The conditions that dictate whether a game ends, and its outcome, are the board’s and players’ attributes. The thresholds involved could vary from each game, but the overall mechanics remain the same.

Development Philosophy

Given the above gameplay scheme, and that flexibility was one of the core values that my GAS implementation needed to follow, I approached the problem with the following guidelines:

Don’t create a finished product

Rather than take blackjack and try to create a 1:1 model of it in GAS, I took each aspect of the game and broke it down further, aiming to build building blocks rather than direct, rigid solutions. The point of this work isn’t to make the game from end to end. It’s to build the components our designers will use to make it, with whatever game mechanics they create.

Data goes one way

The structure shouldn’t rely on back-references to determine the context of its effects. I learned this from working on similar game mechanic pipelines in the past. It’s better to consider the context as a shifting window where only the immediately relevant information is accessible.
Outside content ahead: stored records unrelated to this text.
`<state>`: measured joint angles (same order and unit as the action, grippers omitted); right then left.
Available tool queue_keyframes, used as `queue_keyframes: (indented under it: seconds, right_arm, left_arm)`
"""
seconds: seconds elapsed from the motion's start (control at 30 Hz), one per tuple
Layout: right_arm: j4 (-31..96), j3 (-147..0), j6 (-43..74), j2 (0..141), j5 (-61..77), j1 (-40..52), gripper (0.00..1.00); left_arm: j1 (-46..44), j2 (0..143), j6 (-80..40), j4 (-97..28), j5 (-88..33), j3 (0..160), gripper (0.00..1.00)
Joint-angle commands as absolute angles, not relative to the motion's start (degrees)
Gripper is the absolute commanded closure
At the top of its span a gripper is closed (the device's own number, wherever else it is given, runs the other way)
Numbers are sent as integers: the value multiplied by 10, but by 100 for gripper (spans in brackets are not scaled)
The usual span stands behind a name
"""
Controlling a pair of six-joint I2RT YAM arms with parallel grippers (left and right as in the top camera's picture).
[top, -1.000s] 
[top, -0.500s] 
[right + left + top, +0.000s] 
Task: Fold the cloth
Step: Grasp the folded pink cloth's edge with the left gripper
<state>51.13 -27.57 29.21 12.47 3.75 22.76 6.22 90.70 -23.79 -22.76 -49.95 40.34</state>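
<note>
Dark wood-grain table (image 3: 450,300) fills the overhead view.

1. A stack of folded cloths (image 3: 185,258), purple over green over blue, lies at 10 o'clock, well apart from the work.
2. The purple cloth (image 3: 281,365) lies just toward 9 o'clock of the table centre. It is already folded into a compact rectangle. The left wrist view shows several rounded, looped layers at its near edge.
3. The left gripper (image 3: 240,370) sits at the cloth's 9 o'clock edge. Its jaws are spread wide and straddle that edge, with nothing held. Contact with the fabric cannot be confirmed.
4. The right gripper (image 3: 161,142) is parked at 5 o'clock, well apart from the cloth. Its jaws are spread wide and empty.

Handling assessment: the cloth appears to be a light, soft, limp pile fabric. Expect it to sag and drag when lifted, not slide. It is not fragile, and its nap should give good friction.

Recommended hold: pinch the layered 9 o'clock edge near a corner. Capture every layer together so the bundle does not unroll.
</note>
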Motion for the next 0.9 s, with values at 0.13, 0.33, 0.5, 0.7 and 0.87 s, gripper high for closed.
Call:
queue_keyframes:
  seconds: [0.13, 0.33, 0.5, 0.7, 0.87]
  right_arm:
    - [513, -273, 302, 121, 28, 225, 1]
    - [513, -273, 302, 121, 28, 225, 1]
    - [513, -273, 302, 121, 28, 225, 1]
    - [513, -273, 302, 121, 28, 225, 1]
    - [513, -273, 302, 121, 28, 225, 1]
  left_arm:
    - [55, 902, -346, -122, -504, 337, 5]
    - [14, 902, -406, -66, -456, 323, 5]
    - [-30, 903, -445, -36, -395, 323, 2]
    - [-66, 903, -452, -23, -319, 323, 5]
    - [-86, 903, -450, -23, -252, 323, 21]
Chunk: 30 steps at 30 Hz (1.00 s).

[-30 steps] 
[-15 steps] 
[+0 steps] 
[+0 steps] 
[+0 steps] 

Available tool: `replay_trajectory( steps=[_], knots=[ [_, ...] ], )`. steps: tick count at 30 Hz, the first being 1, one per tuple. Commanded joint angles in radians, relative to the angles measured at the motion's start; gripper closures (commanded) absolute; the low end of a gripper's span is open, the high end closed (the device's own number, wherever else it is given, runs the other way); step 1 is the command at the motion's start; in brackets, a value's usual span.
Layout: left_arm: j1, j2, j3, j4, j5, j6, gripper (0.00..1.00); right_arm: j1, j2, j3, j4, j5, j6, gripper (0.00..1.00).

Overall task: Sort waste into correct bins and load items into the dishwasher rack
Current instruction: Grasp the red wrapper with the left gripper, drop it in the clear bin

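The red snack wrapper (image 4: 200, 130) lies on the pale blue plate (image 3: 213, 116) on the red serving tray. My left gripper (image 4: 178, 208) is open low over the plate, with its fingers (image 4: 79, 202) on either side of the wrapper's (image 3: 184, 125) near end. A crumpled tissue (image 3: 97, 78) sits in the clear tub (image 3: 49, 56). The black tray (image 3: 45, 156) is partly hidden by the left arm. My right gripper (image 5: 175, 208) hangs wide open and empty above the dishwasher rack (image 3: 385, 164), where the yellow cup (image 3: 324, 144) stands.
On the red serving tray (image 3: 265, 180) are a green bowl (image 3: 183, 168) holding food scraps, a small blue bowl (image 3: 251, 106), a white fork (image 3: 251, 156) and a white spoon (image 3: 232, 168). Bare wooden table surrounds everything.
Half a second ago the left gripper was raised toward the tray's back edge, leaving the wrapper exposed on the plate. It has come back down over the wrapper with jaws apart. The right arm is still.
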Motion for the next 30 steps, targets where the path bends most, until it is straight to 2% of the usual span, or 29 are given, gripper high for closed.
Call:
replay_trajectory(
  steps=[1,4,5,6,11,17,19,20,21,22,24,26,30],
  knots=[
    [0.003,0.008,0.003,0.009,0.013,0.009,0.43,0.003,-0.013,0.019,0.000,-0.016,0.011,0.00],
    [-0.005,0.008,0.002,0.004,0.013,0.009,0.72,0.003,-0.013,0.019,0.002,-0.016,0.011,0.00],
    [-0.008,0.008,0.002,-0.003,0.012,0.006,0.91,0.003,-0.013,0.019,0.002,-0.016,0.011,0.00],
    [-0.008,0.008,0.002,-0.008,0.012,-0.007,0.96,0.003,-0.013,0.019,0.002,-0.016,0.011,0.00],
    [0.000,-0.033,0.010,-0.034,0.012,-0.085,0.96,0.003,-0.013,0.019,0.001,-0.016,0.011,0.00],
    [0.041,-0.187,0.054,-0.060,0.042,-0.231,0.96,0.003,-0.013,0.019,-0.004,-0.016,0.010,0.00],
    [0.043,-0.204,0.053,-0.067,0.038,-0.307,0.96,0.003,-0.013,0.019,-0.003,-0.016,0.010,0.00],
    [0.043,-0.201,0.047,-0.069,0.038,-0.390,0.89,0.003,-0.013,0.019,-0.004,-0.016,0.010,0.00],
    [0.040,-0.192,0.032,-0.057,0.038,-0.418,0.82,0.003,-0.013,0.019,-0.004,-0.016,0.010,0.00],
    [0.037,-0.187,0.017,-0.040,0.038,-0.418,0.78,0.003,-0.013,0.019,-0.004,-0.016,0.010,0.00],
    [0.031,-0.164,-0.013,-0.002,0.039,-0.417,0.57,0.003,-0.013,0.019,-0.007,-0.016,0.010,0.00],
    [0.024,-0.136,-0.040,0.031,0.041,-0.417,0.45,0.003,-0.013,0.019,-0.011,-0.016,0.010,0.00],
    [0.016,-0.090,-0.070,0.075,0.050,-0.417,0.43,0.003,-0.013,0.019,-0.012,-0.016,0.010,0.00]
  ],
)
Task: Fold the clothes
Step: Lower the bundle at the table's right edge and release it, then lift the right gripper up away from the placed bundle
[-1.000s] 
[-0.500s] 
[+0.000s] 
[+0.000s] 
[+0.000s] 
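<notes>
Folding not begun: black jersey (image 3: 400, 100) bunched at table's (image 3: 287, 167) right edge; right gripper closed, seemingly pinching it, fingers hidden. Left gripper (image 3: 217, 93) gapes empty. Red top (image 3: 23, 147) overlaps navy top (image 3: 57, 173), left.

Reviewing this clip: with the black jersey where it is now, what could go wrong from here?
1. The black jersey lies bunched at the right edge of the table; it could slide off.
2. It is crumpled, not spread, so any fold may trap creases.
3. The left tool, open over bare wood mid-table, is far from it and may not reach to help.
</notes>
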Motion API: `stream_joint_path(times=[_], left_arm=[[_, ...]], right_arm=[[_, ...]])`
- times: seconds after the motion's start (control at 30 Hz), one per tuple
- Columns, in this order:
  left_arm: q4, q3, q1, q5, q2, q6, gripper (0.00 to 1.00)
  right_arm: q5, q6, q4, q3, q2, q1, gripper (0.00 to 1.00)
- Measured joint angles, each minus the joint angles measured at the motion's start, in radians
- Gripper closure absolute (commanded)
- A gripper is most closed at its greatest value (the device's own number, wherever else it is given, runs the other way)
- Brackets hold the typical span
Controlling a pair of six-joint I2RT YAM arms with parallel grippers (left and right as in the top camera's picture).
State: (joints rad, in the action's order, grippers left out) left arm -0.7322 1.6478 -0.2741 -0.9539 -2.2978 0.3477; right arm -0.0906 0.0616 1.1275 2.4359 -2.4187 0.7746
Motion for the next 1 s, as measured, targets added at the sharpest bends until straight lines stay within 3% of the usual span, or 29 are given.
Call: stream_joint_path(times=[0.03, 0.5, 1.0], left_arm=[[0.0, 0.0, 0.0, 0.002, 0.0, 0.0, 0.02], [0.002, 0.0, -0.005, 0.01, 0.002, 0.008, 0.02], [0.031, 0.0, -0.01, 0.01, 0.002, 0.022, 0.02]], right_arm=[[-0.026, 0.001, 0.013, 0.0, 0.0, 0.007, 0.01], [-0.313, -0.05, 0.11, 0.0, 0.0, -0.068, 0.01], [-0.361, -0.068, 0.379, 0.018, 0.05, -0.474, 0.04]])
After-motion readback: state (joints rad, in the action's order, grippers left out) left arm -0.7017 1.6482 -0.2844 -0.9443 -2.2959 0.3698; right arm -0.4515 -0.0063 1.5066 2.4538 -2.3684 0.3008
This will make game mechanics reusable because they are independent of the context that triggers them, which is important to make them reusable and recontextualizable. An example of this reuse/recontextualization in practice would be taking a boss’ ability and granting it to the player. This becomes significantly harder when abilities rely on references to a specific entity, and it’s often how a complex ability is implemented.

Centralize control

Two aspects of the card game we’re building dictate the structure of our game systems:

  • It’s strictly turn-based
  • We need a predictable order of operations in each turn

Given these parameters, there has to be a single source of truth about the game’s state, such as whose turn it is, the order in which abilities and effects occur, etc. Implementing things this way does add an up-front cost. This investment pays off since it will limit possible issues due to race conditions and unexpected behaviors and simplify how things are implemented later in development.